Today the Wall Street Journal brings us an article titled Older Borrowers, Out in the Cold that gives numerous examples of people hurt by the financially sophisticated among us. Let's take a look -
In 2006, Carol Couts, a 66-year-old widow in Yuba City, Calif., was living in her home, payment-free, when a mortgage broker persuaded her to refinance her no-cost mortgage for one that exceeded her monthly income by more than $400....
In 2007, she received numerous phone calls from a mortgage broker named Daniel Lewis. According to Mrs. Couts, he told her he was contacting seniors to warn them that banks were canceling reverse mortgages because they were unprofitable. She would have to refinance her home, he told her, or lose it. (This wasn't true; reverse mortgages generally aren't repayable until death.)
...
During the mortgage boom, brokers commonly cold-called older homeowners. "I was inundated," says Floy Mae Bryant, 84, a retired telephone operator in Visalia, Calif., who had owned her home since the early 1990s. Loan records show Mrs. Bryant refinanced six times in less than three years using multiple brokers.
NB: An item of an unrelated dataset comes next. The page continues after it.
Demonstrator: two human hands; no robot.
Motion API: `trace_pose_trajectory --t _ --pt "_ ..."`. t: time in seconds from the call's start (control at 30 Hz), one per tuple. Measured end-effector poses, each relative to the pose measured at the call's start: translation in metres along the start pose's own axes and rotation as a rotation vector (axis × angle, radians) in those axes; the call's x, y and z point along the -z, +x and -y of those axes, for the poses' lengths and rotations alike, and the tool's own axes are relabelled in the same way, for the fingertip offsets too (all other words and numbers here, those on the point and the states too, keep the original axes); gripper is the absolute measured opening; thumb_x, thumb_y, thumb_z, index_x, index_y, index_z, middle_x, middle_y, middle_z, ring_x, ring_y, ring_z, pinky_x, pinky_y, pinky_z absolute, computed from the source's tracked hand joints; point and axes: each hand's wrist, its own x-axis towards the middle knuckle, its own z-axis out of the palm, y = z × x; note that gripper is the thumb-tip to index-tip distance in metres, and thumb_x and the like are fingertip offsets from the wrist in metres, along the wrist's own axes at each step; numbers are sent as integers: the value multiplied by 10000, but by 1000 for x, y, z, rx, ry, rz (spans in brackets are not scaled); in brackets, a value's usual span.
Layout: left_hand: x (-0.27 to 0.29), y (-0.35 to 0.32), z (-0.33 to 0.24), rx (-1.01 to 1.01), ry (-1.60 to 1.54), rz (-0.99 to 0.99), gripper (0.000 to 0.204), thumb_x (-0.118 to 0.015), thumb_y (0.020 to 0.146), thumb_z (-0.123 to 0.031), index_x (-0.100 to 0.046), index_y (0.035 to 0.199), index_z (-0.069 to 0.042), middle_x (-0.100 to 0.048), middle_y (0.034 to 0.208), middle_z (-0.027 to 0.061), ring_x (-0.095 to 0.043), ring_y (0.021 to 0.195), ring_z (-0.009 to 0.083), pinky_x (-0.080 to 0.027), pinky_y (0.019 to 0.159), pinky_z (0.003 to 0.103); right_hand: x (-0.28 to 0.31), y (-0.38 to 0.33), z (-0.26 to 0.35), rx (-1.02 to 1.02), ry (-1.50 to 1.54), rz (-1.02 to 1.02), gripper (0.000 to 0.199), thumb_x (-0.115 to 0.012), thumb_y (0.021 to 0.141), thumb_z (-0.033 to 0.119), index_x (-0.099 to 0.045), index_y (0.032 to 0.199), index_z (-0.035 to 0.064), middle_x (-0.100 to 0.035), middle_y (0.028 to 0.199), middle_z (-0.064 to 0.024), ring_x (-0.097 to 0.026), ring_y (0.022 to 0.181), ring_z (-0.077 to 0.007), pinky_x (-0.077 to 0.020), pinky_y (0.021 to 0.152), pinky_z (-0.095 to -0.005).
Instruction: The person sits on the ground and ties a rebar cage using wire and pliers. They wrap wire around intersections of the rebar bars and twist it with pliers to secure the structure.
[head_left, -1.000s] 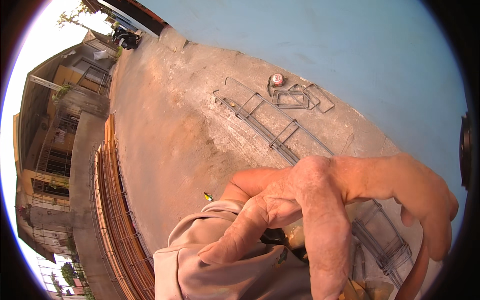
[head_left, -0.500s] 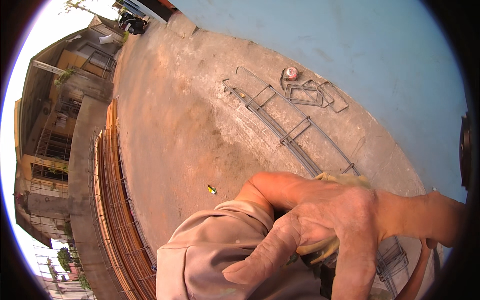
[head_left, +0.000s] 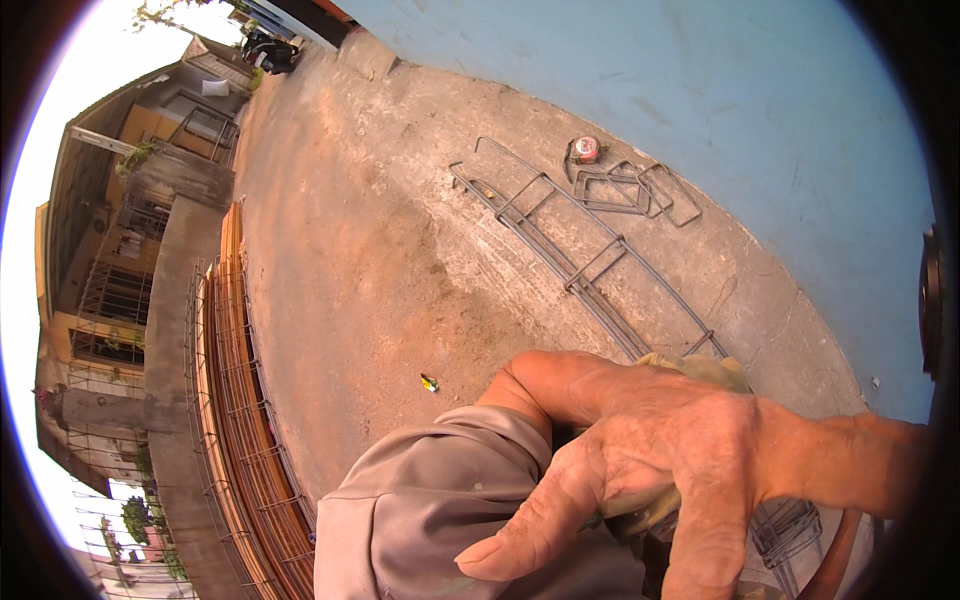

Serial refinancing was common among older borrowers, legal-aid lawyers say. Brokers pitched loans with low teaser rates, explaining the homeowner could simply refinance when rates reset. Yet borrowers like Mrs. Bryant didn't understand that each refinancing added thousands of dollars in fees to their debt.
Mrs. Bryant's last refinancing was in September 2005, just a month after her previous one. A mortgage broker placed her in a Countrywide Financial Corp. "option ARM," an adjustable-rate mortgage with a monthly payment of $1,545, barely affordable on her $2,310 Social Security and pension income. To make her mortgage payments, she drew on a $39,000 home-equity line of credit that the same broker encouraged her to set up.
There was another example we left out involving a lender referred to by a church - with the Reverend being friends with the broker. Problems like this are very common. Unfortunately it is hard to sort out what was fraud and what was just carelessness. Also the fraud cases can be confusing and hard to convict.
The interesting part from the article is that fraud cases are usually prosecuted when the fraud is against the lender - not in cases where fraud is committed against the borrower.
Hopefully some of financially sophisticated products that evolved during the Great Housing Bubble will no longer be available in the future.